Woorden, woorden, woorden
Als ik vertel dat ik een boek heb geschreven (ik geef toe, daar is weinig aansporing voor nodig) is een van de eerste vragen die mensen stellen hoeveel pagina’s het is. Aangezien het boek een e-book is, is dit geheel afhankelijk van het apparaat waar je het op leest. Het is dus onmogelijk te zeggen, en dat antwoord levert altijd een teleurgestelde blik op.
Sowieso denk ik niet in pagina’s. Alleen lezers doen dat. Schrijvers, of het nu het journalistieke soort is of het soort dat graag op verjaardagen terloops zijn boek noemt, denken in woorden.
Dit is iets waar ik aan het begin van mijn carrière erg aan moest wennen. Ook ik dacht in pagina’s. Ik vond het al heel professioneel dat ik dacht in kantjes A4, aangezien dat was waar ik mijn kopij op inleverde. Al snel leerde ik dat zowel ‘kantjes A4’ als ‘pagina’s’ niet gelden als betrouwbare meeteenheden. Mij werd duidelijk gemaakt dat het artikel 250 woorden moest zijn, en dat ik er dus 47 moest schrappen. Ik kon nog net de vraag “welke dan?” inslikken. Want dat bleek nu juist het verschil tussen een goed artikel en een stukkie tekst.
Het is niet zo dat ik met de bovenstaande alinea’s probeer te zeggen dat “schrijven” zoals wel eens wordt beweerd “schrappen” is. Het gebeurde me ook wel eens dat ik er nog 27 aan moest toevoegen om aan het exacte aantal te komen.
Nu ja, dat waren toen eigenlijk ook wel de uitzonderingen. Het is nu eenmaal makkelijker om lang te schrijven dan kort. Ik las ooit een anekdote over een schrijver die een vriend een brief stuurde van twintig kantjes, en waarin hij zich in het postscriptum verontschuldigde dat hij geen tijd had gehad om een kortere brief te schrijven.
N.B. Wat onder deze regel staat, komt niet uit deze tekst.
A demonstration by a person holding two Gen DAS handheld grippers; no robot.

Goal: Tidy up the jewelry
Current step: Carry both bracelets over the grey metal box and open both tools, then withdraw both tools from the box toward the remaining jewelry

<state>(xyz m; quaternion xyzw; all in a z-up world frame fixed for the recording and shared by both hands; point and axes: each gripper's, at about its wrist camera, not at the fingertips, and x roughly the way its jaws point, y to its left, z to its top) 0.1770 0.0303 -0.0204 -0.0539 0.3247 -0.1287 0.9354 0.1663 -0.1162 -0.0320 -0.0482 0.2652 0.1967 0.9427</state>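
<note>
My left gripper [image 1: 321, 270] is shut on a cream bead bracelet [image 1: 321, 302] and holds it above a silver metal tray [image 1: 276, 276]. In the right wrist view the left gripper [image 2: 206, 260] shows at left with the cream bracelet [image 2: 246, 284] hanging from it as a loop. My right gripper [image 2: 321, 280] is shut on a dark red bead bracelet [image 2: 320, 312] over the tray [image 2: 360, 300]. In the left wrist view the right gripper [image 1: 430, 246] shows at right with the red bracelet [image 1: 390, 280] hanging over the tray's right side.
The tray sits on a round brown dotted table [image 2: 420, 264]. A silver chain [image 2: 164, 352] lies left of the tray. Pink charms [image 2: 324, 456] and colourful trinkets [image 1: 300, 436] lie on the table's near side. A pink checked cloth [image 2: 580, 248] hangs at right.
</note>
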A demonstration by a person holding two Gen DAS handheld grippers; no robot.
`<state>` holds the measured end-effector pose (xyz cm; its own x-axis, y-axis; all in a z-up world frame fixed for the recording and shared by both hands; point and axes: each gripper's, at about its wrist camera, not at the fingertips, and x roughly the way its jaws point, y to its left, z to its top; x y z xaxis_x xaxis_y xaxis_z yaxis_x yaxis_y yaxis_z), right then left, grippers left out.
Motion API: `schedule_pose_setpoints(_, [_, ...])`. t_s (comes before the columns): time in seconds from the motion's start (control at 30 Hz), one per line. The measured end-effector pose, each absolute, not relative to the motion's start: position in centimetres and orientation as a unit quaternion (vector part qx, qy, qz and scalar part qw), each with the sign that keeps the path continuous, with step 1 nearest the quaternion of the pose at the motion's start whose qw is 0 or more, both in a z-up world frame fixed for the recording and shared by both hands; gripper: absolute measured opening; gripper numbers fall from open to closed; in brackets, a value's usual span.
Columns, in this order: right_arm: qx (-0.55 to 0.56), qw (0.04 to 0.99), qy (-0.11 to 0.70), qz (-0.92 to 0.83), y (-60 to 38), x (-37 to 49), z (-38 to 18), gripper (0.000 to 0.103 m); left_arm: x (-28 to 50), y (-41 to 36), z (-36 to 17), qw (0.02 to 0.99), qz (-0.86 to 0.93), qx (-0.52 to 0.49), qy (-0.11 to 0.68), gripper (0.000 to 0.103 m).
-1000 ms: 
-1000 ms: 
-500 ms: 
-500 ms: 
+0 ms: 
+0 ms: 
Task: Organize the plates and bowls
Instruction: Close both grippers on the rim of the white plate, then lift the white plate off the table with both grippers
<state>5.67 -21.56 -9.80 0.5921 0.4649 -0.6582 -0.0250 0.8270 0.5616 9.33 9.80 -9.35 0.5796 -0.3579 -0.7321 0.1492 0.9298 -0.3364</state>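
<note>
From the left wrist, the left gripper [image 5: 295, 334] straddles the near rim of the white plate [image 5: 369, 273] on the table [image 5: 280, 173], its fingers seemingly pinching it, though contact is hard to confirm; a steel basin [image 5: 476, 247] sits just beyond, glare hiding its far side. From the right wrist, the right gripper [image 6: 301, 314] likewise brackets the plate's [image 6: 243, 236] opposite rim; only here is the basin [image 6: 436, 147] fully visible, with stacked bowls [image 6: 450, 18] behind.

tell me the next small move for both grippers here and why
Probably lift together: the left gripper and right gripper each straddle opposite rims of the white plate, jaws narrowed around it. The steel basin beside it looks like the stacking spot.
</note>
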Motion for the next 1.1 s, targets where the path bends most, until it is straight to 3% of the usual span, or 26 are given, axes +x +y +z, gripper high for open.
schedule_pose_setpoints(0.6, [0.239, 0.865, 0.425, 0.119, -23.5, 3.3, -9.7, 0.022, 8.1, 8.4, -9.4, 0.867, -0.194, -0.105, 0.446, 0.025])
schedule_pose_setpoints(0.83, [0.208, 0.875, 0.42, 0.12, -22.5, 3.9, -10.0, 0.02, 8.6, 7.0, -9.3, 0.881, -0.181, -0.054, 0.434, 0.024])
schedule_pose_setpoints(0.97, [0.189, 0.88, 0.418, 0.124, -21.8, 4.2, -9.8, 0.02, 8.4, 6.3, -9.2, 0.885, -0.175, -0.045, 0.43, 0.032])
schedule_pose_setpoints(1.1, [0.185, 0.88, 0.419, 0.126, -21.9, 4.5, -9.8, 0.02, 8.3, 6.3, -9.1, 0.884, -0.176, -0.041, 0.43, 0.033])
Toch ontwikkel je als je vaak in opdracht werkt een extra zintuig voor lengte. Ik kan bijvoorbeeld aan de hoeveelheid handgeschreven aantekeningen van een interview zien of ik voldoende informatie heb voor een bepaald aantal woorden. En ik kan er veel plezier in hebben om een artikel exact tot het juiste aantal terug te brengen met precies dezelfde inhoud. Dit kost altijd veel meer tijd dan het schrijven zelf, maar levert steevast een betere tekst op.
Dat laatste kan overigens ook betekenen dat ik van nature enigszins zwam.